[Problem to work on]
After locating the line that contains "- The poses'" in the data below, set down exactly that line and each one after it through the line that contains "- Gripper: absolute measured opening", and nothing more.

[Records shown]
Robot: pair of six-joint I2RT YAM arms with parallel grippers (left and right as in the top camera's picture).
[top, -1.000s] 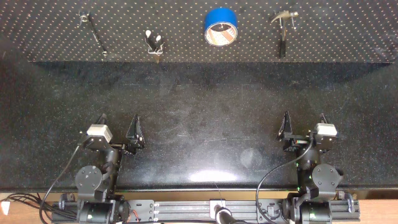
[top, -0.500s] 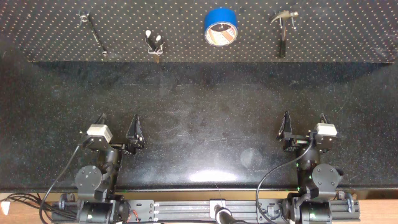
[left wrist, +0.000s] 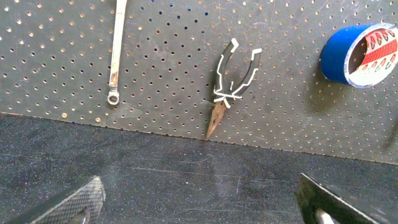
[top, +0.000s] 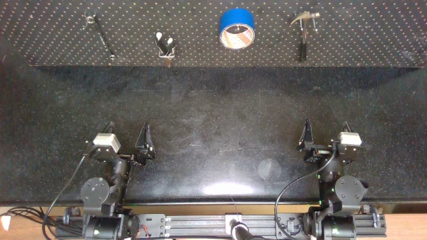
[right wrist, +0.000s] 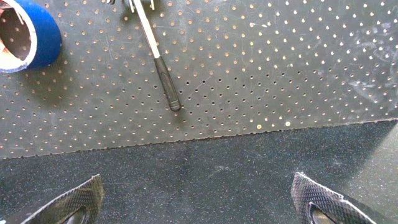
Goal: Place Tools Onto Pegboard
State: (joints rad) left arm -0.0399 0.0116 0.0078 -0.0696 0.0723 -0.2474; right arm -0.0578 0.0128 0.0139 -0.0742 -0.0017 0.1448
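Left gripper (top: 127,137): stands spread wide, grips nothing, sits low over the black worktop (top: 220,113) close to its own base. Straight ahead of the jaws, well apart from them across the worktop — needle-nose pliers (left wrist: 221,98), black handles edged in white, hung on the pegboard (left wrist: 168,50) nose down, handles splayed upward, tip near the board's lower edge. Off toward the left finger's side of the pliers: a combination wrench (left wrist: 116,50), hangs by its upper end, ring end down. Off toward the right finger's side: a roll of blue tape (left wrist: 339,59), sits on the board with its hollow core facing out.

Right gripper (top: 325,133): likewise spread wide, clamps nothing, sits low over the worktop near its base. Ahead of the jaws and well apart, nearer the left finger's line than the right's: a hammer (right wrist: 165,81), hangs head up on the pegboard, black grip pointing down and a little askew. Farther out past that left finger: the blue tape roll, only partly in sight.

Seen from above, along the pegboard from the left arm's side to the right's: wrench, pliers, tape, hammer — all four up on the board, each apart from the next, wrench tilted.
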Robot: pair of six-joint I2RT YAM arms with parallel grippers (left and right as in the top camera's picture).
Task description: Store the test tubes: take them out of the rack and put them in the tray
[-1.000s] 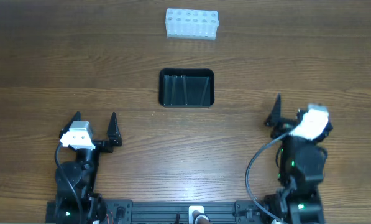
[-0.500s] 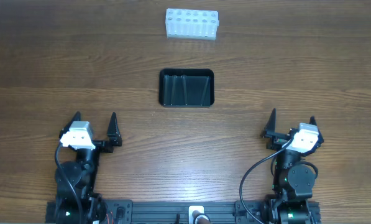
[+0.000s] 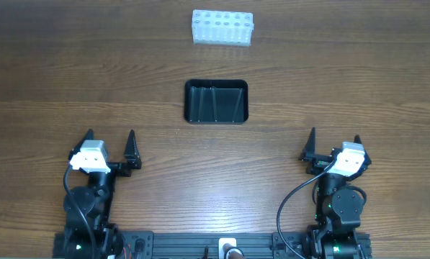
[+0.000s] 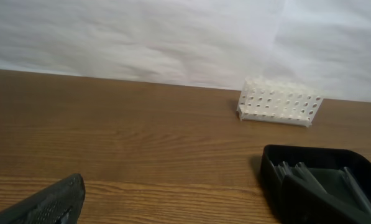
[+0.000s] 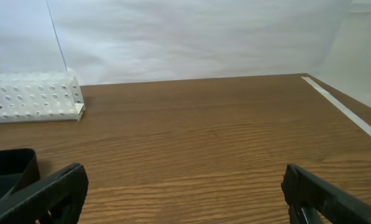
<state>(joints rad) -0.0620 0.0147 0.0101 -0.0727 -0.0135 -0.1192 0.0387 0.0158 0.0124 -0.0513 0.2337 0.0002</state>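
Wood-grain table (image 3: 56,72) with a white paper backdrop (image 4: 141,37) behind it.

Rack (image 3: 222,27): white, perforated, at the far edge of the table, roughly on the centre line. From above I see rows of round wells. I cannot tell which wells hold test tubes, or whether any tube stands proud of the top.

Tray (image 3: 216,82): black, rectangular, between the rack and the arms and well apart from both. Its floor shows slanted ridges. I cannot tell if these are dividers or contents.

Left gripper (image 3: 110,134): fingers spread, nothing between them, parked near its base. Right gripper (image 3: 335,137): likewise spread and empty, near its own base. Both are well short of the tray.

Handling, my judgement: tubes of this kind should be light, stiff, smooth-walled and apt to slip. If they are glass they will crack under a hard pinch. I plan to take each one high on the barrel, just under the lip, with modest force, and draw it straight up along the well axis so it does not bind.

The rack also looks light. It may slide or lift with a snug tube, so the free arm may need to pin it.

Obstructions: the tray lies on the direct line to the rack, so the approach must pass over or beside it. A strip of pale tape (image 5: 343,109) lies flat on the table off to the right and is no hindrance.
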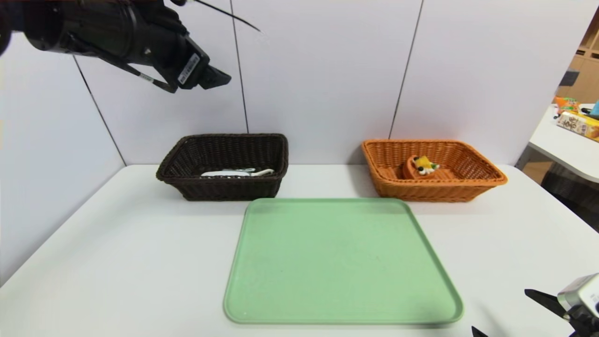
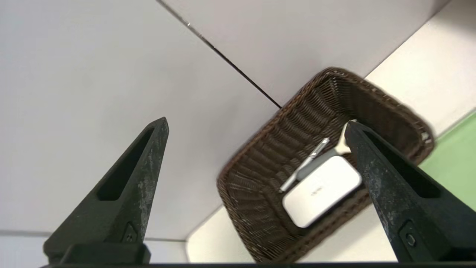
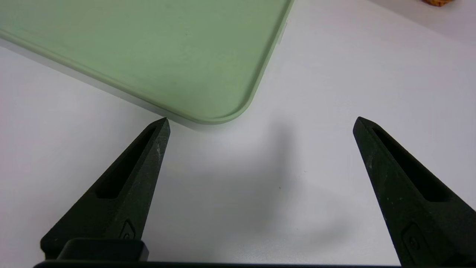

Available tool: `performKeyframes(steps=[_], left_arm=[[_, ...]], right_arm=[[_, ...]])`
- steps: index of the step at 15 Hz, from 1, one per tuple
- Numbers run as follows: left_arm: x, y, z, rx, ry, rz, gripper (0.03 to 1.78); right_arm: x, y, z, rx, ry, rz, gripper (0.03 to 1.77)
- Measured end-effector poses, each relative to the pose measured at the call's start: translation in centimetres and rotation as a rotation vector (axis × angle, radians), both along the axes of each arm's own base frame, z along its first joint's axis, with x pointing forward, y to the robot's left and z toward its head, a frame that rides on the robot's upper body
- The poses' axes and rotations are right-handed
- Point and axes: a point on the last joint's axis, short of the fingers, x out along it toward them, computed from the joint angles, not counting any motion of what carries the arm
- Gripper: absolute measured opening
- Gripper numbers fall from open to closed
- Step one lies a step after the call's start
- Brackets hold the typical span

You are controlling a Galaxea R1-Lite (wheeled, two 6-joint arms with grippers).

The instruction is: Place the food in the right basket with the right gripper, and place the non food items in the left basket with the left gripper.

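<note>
"Where were the left gripper's (image 2: pixel 257 128) fingers?"

"Spread wide with nothing between them, high above the dark basket (image 1: pixel 222 187). The case (image 2: pixel 321 191), the pen (image 2: pixel 304 165) and the peeler (image 2: pixel 316 163) lay inside it, below the fingertips."

"How did their long axes run?"

"Roughly alongside one another, the peeler between pen and case."

"And the right gripper (image 3: pixel 262 123)?"

"Its fingers were spread too, and empty, over the white table (image 3: pixel 230 208) by the tray's (image 3: pixel 219 121) near right corner. The tart (image 1: pixel 420 167) sat beyond them, in the orange basket (image 1: pixel 435 191)."

"Which arm was nearer to the dark basket?"

"The left. With everything sorted, I judged its next move should be up and away, clear of the rim."
</note>
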Motion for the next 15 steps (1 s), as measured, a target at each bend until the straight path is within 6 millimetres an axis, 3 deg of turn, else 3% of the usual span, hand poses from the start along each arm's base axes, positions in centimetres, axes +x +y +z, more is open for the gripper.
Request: performKeyframes(steps=[2,5,11,15], left_arm=[[-3.0,0.2,0.5,-0.08,0.008,0.04,1.67],[-7.4,1.6,-0.3,-0.145,0.046,0.108,1.69],[-16.3,8.3,-3.3,-0.211,0.029,0.293,1.69],[-22.0,11.4,-6.4,-0.238,-0.016,0.425,1.69]], right_arm=[[-0.1,-0.2,0.1,-0.004,-0.016,0.005,1.7],[-0.2,-0.3,0.4,0.001,-0.036,0.003,1.7],[0.4,-0.5,2.2,-0.008,-0.114,-0.047,1.7],[0.9,-1.0,4.5,-0.001,-0.208,-0.103,1.7]])
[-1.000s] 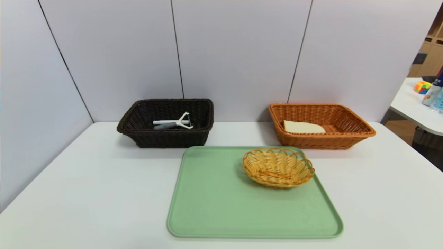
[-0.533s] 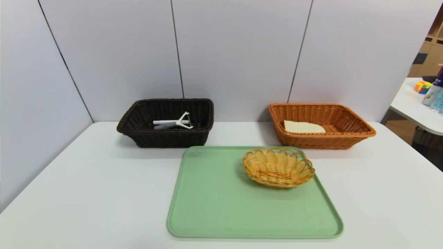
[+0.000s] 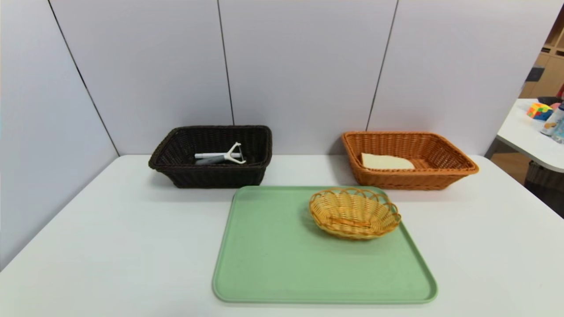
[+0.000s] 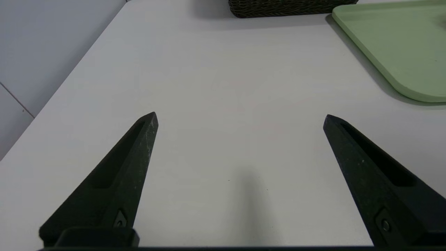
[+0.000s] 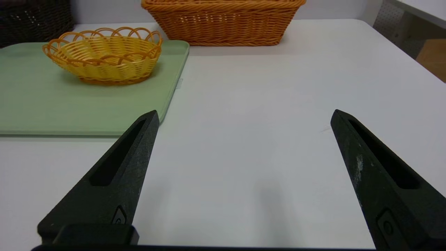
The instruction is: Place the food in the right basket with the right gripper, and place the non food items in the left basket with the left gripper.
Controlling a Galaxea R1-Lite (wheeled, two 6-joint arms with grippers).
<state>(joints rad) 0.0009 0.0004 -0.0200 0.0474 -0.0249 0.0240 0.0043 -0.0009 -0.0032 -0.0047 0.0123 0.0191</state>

[Response]
- The poses' axes and rotations are right-handed
- Point and axes: a point on the last joint's axis, short of the fingers, x out along it toward them, computed from the joint angles, not counting any motion of what carries the arm
- Gripper: absolute measured opening

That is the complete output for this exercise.